McArthur slapped them with his kryponite dick and gave them a monolith fortress the likes of which no Sunday Schooler had ever seen. Behind a facade of Quincy Granite lay four floors of offices followed by five floors of warehouse that reached all the way back to George (Sansom) Street.
Here it is in 1901, already 47 years old. |
Once the 20th Century came along, the ASSU was outgrowing the building they thought they could never outgrow. They sold it for $325,000 and built a new home at 1816 chestnut street. That's when Benjamin F. Dewees, who had a successful dry goods store next door, started his reign of terror in the old ASSU building. He moved in and later combined 1122 and 1124, ripping the facade off the ASSU and built a new facade that would cover the two buildings. That's right, this ugly motherfucker is a crazy hybrid of two buildings. The ASSU on the left and another historical building on the right, the Robbins and Biddle jewelry company.

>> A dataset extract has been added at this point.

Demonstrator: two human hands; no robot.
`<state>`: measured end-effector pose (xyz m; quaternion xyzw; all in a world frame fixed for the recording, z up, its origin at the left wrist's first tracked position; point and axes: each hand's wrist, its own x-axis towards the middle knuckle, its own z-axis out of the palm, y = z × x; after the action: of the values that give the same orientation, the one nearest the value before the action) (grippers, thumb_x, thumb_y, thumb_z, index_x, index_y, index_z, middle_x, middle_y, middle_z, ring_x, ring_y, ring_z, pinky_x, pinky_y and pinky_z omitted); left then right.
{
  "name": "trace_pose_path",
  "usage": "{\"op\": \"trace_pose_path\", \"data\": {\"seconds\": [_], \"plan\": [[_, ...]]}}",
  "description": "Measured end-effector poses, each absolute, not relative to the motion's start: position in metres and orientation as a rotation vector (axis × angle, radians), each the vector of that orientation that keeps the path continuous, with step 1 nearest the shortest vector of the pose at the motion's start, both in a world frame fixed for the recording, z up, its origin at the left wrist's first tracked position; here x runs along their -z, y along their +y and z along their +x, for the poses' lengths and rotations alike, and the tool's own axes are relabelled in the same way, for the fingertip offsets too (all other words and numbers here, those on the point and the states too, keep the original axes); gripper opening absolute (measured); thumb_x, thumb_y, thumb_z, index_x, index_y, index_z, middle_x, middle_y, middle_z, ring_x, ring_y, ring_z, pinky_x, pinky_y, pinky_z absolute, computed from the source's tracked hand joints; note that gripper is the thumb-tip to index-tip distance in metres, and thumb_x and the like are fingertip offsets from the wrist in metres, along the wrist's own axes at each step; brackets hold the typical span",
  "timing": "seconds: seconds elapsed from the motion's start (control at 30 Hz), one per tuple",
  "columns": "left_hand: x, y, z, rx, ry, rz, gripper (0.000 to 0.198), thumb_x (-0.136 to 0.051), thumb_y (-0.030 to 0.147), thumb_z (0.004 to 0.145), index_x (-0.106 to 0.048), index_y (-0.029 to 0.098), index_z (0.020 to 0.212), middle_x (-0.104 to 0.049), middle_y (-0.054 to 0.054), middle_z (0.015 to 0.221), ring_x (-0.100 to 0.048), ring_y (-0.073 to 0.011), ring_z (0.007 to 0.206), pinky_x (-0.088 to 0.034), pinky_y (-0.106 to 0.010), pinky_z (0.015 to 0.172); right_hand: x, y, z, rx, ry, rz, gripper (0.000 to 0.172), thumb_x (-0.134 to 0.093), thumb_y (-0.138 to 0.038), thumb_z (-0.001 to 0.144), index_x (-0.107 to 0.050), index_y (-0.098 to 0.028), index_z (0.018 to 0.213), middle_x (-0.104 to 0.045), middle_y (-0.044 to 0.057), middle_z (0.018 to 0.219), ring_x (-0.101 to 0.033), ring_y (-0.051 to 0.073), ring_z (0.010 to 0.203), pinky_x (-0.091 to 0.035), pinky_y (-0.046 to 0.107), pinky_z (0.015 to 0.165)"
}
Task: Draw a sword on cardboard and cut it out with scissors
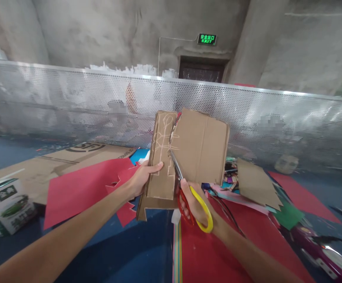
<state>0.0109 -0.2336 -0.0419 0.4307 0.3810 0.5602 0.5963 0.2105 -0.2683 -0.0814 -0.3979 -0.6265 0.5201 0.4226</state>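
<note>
A brown cardboard piece (203, 145) with a drawn outline on its left part is held upright in front of me. My left hand (141, 179) grips its lower left edge, the thumb lying on the front face. My right hand (193, 202) is closed round scissors (202, 206) with one yellow and one red handle loop. The blades point up and left and meet the cardboard beside the drawing. A ragged cut runs from the top edge down to the blades. The fingers of my left hand behind the cardboard are hidden.
Red paper (85, 188) and a flat cardboard sheet (70, 157) lie at left, near a green and white box (8, 206). At right are red sheets (218, 251), a cardboard scrap (256, 182), green paper (289, 212) and a purple device (324, 251). A perforated metal panel (70, 106) stands behind.
</note>
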Motion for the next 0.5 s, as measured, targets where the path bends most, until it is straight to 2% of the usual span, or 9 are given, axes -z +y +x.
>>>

The two buildings in an 1880 panoramic business directory. Dewees had already moved in to the old Robbins and Biddle. |
Shortly after the buildings were combined, the Dewees store gave up on dry goods and focused on women's wear. They enforced strict guidelines on how their salewomen would look and how they were dressed. In the 1910's, they leased some of their empty office space upstairs to various companies, at one point holding the office of mega-architect Andrew J. Sauer. Dewees would stay open all the way up into the 1960's, with other locations in the burbs.
There it is, look ugly as fuck on the right in 1957. |
Demolition notices went up and the insane Unknot Tower was approved to replace the old ASSU/Robbins Biddle building. Then, in 2008, CREI went to shit and the company that loaned them $16.5 million for the Unknot project, Petra Capital Management, took possession of the butt-ass awful-looking property. Its been sitting there collecting rat shit ever since.
When the fuck will some hero come along and save Chestnut East? Someone needs to take this ugly motherfucker, put it out of its fucking misery, and build something awesome here!!! I know the frames of historical buildings are sitting behind that crappy frontage... but its not like the old facades are gonna be restored. You'll probably never see me say this about such an old building again, but I say DESTROY!! DESTROY!! DESTROY!!!